### Aim of the task
Exactly as they appear, output all of the records. Skip any images.

**********

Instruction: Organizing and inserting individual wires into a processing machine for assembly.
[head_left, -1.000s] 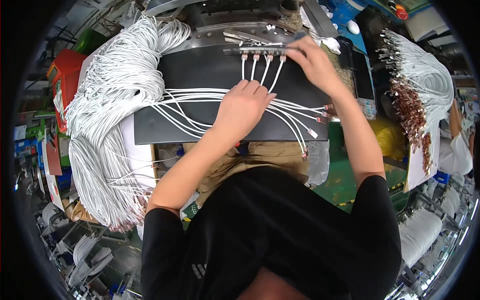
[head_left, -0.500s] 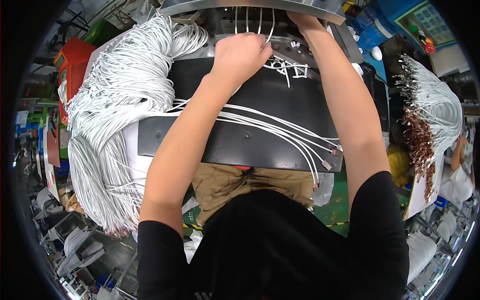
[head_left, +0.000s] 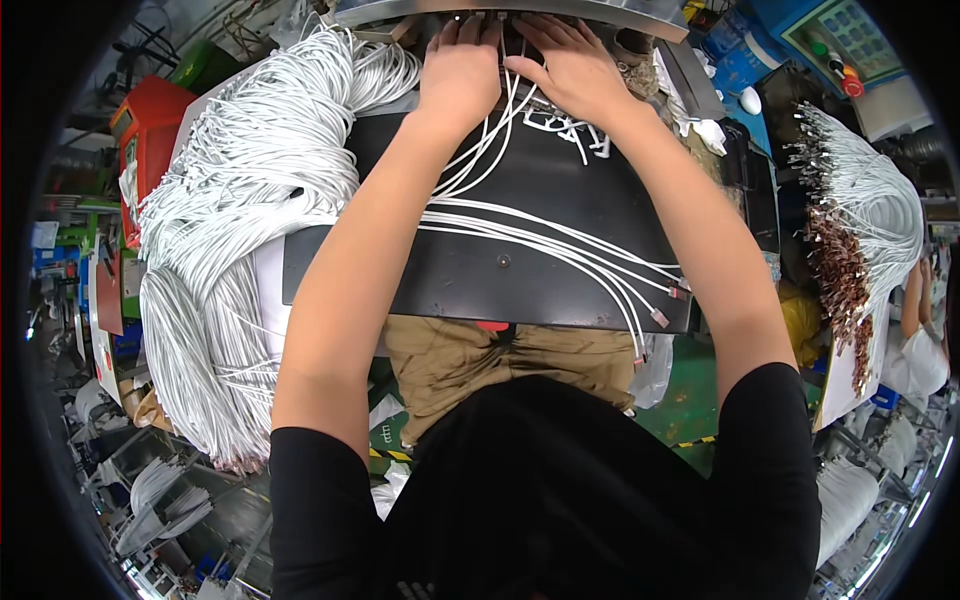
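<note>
Under the machine's metal edge (head_left: pixel 520 12), my left hand (head_left: pixel 460 78) lies with fingers stretched forward, its tips at the cable ends. Beside it, my right hand (head_left: pixel 572 72) has its fingers extended and its thumb apart, pointing toward the left hand. Several white cables (head_left: pixel 503 125) run between the two hands and down under my left forearm. Just what the fingertips touch is partly hidden. Another group of white cables (head_left: pixel 530 228) with connector ends lies across the black board (head_left: pixel 590 205), below my hands. White plastic scraps (head_left: pixel 570 128) lie near my right wrist.
A big heap of white cables (head_left: pixel 250 140) covers the left side, with a bundle (head_left: pixel 190 370) hanging lower. At right hangs another cable bundle (head_left: pixel 880 215) with metal and brown ends. A red box (head_left: pixel 150 130) stands far left. A person's arm (head_left: pixel 912 300) shows at the right rim.
My right hand has come from the far right under the metal edge to beside my left. My left hand has moved forward, its fingers now extended. The cables between them now curve toward me.
</note>
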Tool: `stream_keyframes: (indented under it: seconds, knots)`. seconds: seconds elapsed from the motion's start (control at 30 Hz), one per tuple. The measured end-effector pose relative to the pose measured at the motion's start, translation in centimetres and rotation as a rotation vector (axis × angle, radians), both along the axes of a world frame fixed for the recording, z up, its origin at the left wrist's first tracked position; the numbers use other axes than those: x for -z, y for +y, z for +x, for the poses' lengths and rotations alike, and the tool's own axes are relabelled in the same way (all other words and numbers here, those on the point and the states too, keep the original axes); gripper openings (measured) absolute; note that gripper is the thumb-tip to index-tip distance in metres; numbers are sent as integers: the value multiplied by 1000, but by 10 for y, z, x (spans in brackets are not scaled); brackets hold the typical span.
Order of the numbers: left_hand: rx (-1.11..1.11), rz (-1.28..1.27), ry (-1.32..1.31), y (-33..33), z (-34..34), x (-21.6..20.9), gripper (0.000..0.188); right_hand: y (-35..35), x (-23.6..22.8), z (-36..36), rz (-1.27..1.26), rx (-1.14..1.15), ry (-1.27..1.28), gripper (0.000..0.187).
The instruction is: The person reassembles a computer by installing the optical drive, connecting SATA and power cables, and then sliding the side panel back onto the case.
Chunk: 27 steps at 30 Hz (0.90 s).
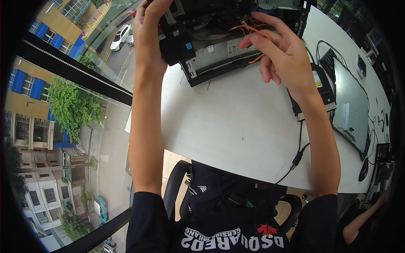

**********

### Solution for this task
Instruction: Organizing and inserting individual wires into a processing machine for assembly.
[head_left, -1.000s] 
[head_left, -0.500s] 
[head_left, +0.000s] 
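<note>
Under the machine's metal edge (head_left: pixel 520 12), my left hand (head_left: pixel 460 78) lies with fingers stretched forward, its tips at the cable ends. Beside it, my right hand (head_left: pixel 572 72) has its fingers extended and its thumb apart, pointing toward the left hand. Several white cables (head_left: pixel 503 125) run between the two hands and down under my left forearm. Just what the fingertips touch is partly hidden. Another group of white cables (head_left: pixel 530 228) with connector ends lies across the black board (head_left: pixel 590 205), below my hands. White plastic scraps (head_left: pixel 570 128) lie near my right wrist.
A big heap of white cables (head_left: pixel 250 140) covers the left side, with a bundle (head_left: pixel 190 370) hanging lower. At right hangs another cable bundle (head_left: pixel 880 215) with metal and brown ends. A red box (head_left: pixel 150 130) stands far left. A person's arm (head_left: pixel 912 300) shows at the right rim.
My right hand has come from the far right under the metal edge to beside my left. My left hand has moved forward, its fingers now extended. The cables between them now curve toward me.
</note>
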Tool: `stream_keyframes: (indented under it: seconds, knots)`. seconds: seconds elapsed from the motion's start (control at 30 Hz), one per tuple. The measured end-effector pose relative to the pose measured at the motion's start, translation in centimetres and rotation as a rotation vector (axis × angle, radians), both along the axes of a world frame fixed for the recording, z up, its origin at the left wrist's first tracked position; the numbers use other axes than those: x for -z, y for +y, z for +x, for the poses' lengths and rotations alike, and the tool's own axes are relabelled in the same way (all other words and numbers here, those on the point and the states too, keep the original axes); gripper openings (measured) absolute; note that gripper is the thumb-tip to index-tip distance in metres; numbers are sent as integers: the value multiplied by 1000, but by 10 for y, z, x (spans in brackets are not scaled); brackets hold the typical span.
Order of the numbers: left_hand: rx (-1.11..1.11), rz (-1.28..1.27), ry (-1.32..1.31), y (-33..33), z (-34..34), x (-21.6..20.9), gripper (0.000..0.188); right_hand: y (-35..35), x (-23.6..22.8), z (-36..36), rz (-1.27..1.26), rx (-1.14..1.15), ry (-1.27..1.28), gripper (0.000..0.187).
The instruction is: The person reassembles a computer by installing the optical drive, connecting SATA and power cables, and then sliding the side panel back onto the case.
Chunk: 27 steps at 30 Hz (0.90 s).

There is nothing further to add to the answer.